▶ **Exercise aim**
The expected output is every line of the data exactly as shown, minus the images.
-*-*-
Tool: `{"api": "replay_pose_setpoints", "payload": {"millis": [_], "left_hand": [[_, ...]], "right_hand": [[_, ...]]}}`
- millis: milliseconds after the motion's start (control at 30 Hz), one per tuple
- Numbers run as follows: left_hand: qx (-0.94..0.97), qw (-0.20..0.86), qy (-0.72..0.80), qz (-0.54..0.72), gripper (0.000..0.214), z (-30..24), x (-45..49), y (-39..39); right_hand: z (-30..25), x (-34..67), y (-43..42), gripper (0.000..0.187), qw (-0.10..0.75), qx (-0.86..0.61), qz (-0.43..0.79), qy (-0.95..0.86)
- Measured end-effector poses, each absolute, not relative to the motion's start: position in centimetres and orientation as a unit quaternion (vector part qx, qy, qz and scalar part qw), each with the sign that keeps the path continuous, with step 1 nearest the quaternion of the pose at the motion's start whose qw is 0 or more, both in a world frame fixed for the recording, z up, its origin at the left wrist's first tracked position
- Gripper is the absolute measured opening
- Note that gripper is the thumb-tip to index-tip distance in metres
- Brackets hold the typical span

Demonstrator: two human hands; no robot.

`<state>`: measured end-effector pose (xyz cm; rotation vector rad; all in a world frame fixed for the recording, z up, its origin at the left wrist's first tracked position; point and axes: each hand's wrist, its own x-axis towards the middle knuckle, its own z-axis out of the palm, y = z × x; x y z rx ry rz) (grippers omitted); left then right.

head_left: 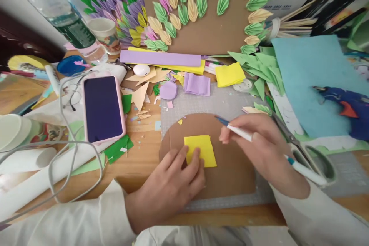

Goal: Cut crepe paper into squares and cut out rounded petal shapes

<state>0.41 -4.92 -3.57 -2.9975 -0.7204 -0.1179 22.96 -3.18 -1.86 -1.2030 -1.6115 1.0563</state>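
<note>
My left hand [173, 178] rests its spread fingertips on a small yellow paper square [205, 152], pressing it flat. Under the square lies a rounded piece of brown cardboard [230, 173] on a grey cutting mat [221, 102]. My right hand [259, 148] is closed round a white pen [240, 133] with a blue tip. The pen points left, up and to the right of the square, apart from it. Scissors [309, 157] lie beside my right hand, partly behind it.
A phone [103, 109] and a looped cable [77, 142] lie left. Yellow [230, 75] and purple [197, 84] folded papers sit behind the cardboard. A blue glue gun [346, 102] rests on blue paper [305, 65] at right. A bottle [66, 23] and pleated paper leaves [201, 2] stand at the back.
</note>
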Motion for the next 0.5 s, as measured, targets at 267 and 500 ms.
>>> {"api": "replay_pose_setpoints", "payload": {"millis": [267, 500], "left_hand": [[-0.971, -0.015, -0.227, -0.069, 0.020, -4.0, 0.6, -4.4], [-0.972, -0.038, -0.228, -0.050, 0.025, -3.6, 0.6, -4.5]], "right_hand": [[-4.3, 19.7, -4.1, 0.007, 0.398, -0.499, 0.523, -0.566], [-4.5, 20.4, -4.1, 0.014, 0.398, -0.539, 0.455, -0.587]]}}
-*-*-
▶ **Answer space**
Tool: `{"api": "replay_pose_setpoints", "payload": {"millis": [_], "left_hand": [[_, ...]], "right_hand": [[_, ...]]}}`
- millis: milliseconds after the motion's start (control at 30 Hz), one per tuple
- Numbers run as follows: left_hand: qx (-0.94..0.97), qw (-0.20..0.86), qy (-0.72..0.80), qz (-0.54..0.72), gripper (0.000..0.214), z (-30..24), x (-45..49), y (-39..39); right_hand: z (-30..25), x (-34..67), y (-43..42), gripper (0.000..0.187), qw (-0.10..0.75), qx (-0.86..0.61), qz (-0.43..0.79), qy (-0.95..0.86)
- Measured end-effector poses, each absolute, not relative to the motion's start: position in centimetres and orientation as a unit quaternion (vector part qx, qy, qz and scalar part qw), each with the sign that keeps the path continuous, with step 1 nearest the quaternion of the pose at the motion's start whose qw is 0 or more, both in a world frame fixed for the recording, z up, its origin at the left wrist's first tracked position
- Gripper is the absolute measured opening
- Note that gripper is the thumb-tip to index-tip distance in metres
- Brackets hold the typical span

Demonstrator: two human hands; no robot.

`<state>`: measured end-effector pose (xyz cm; rotation vector rad; all in a world frame fixed for the recording, z up, its origin at the left wrist's first tracked position; point and axes: each hand's wrist, its own x-axis towards the middle knuckle, its own z-axis out of the palm, y = z × x; x y z rx ry rz) (grippers omitted); left then right.

head_left: 

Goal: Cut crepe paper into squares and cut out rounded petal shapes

<state>0.41 -4.92 -3.57 -2.9975 -0.7204 -0.1179 22.96 -3.18 -1.86 -1.2030 -1.6115 1.0563</state>
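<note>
My left hand [173, 178] rests its spread fingertips on a small yellow paper square [205, 152], pressing it flat. Under the square lies a rounded piece of brown cardboard [230, 173] on a grey cutting mat [221, 102]. My right hand [259, 148] is closed round a white pen [240, 133] with a blue tip. The pen points left, up and to the right of the square, apart from it. Scissors [309, 157] lie beside my right hand, partly behind it.
A phone [103, 109] and a looped cable [77, 142] lie left. Yellow [230, 75] and purple [197, 84] folded papers sit behind the cardboard. A blue glue gun [346, 102] rests on blue paper [305, 65] at right. A bottle [66, 23] and pleated paper leaves [201, 2] stand at the back.
</note>
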Motion for the next 0.5 s, as measured, targets at 267 and 500 ms.
>>> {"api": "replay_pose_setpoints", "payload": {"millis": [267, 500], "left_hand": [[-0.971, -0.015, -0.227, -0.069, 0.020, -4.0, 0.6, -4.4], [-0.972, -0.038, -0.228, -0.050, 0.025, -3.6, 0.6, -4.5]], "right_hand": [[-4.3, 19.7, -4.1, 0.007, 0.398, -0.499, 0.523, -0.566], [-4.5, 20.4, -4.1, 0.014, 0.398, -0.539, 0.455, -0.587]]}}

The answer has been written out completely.